Vote Now!The average user rating for this book is 6.6 (out of 10) based on 102 User Votes
Note: User votes are NOT included in the Metascore calculation.

Duane M gave it a9:
I loved the story, and appreciated how he points out that research usually comes to the conclusion that the funding organization supports. He also shows how media has failed the public is just reading various press releases and not analyzing it as in the past before budget cuts in news organizations.

Donald C gave it a9:
A very well put together story, and informative to boot. Highly recommend!

Bill P gave it a10:
I really enjoyed this book. It was refreshing to see a different point of view on global warming. Change is constant and we can't control the weather. I do not think it is bad as people want us to believe, but the media loves to scare people.

Susan B gave it a10:
I think it is a timely tome.

Former Fan gave it a0:
I've read voraciously since I was 5, I'm now 53, and this was possibly the worst book I've come across in my life. The characters were hollow and clueless, even the ones with PhDs and JDs, and the dialogue stark and insipid. Critchen takes a long shot at environmentalism, but comes off sounding like an industry paid mouthpiece. You can massage all the data you want, but any thinking person who reads this book has to ask: How much did Dow Chemical/Monsanto pay him? He would have us believe that breast emplants are A-okay, benzene is fine to injest, DDT is a good thing, and we are all as paranoid as he is. I used to like some of Critchton's early work, before he became a media millionaire, but not one more dollar from me. Wonder what size house he lives in?

Rod N gave it a10:
What a powerful way that Crichton delivered his message. I'm not surprised that so many critics in the media gave a low score being that global warming is a sort of liberal sacred cow, and our media is mostly liberal. I did a search here for 'eugenics' and saw no one responded with regard to Crichton's Appendix on Eugenics. If Crichton were around in the 1930s and had written a condemning novel on eugenics back then when it was vogue, parallel to what he did now on global warming, the same lock-step icons of the eugenics pseudo-science would have similarly whined. I read somewhere about something called Iron Mountain. Like Crichton's fictious professor who said that the end of the Cold War required that we have a new 'enemy', aparently there were some elite who were already conjuring something like this in the 60s.
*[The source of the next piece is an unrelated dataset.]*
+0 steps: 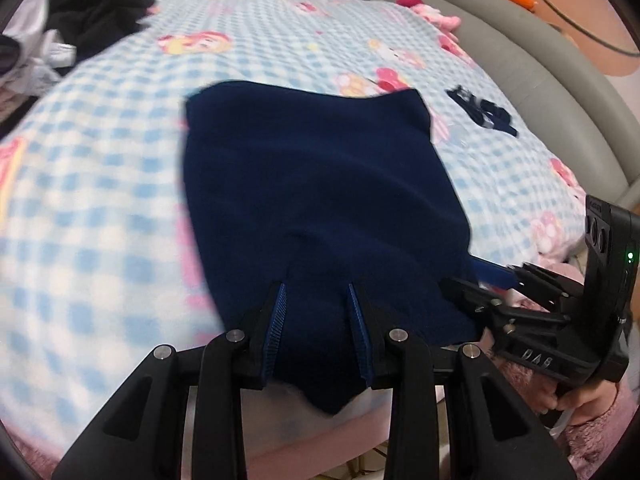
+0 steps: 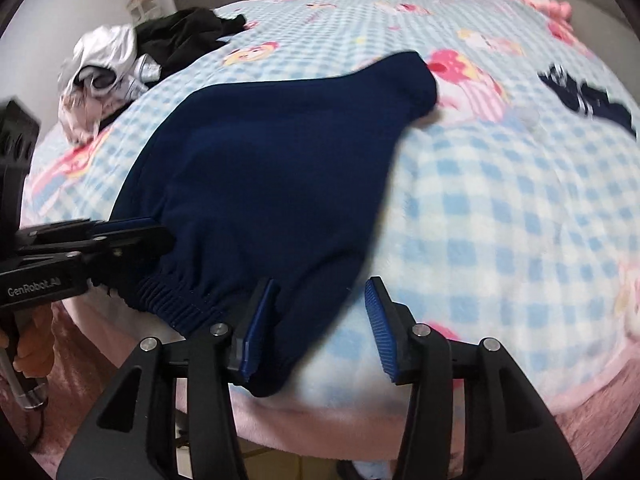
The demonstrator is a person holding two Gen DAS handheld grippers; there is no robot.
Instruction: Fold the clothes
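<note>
The navy garment hides the blanket beneath it, and its near hem drops out of sight behind the left gripper. At three o'clock the right gripper is cut by the frame edge. The small dark item at two o'clock is too smeared to identify. The clothes pile at ten o'clock is blurred.
</note>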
I don't see Crichton as a far-right type (his breakout novel was pro-abortion 7 years before Roe v Wade). Also, the so-called far right would first peg the whole purpose of the global warming myth that it be a mechanism to help bring about a one-world-government, I don't know if Crichton has the balls to go there - but certainly he has balls. Keep up the outstanding work Michael Crichton! By the way, I was turning pages and reading so intently I didn't notice the 'thin' 'cardboard' characters - and of course the science was perposterous - it's FICTION!

crichton fan gave it a10:
Wow! I have to say, this is one of Crichton's best books ever! I was gripping the book so hard that the pages almost stuck together.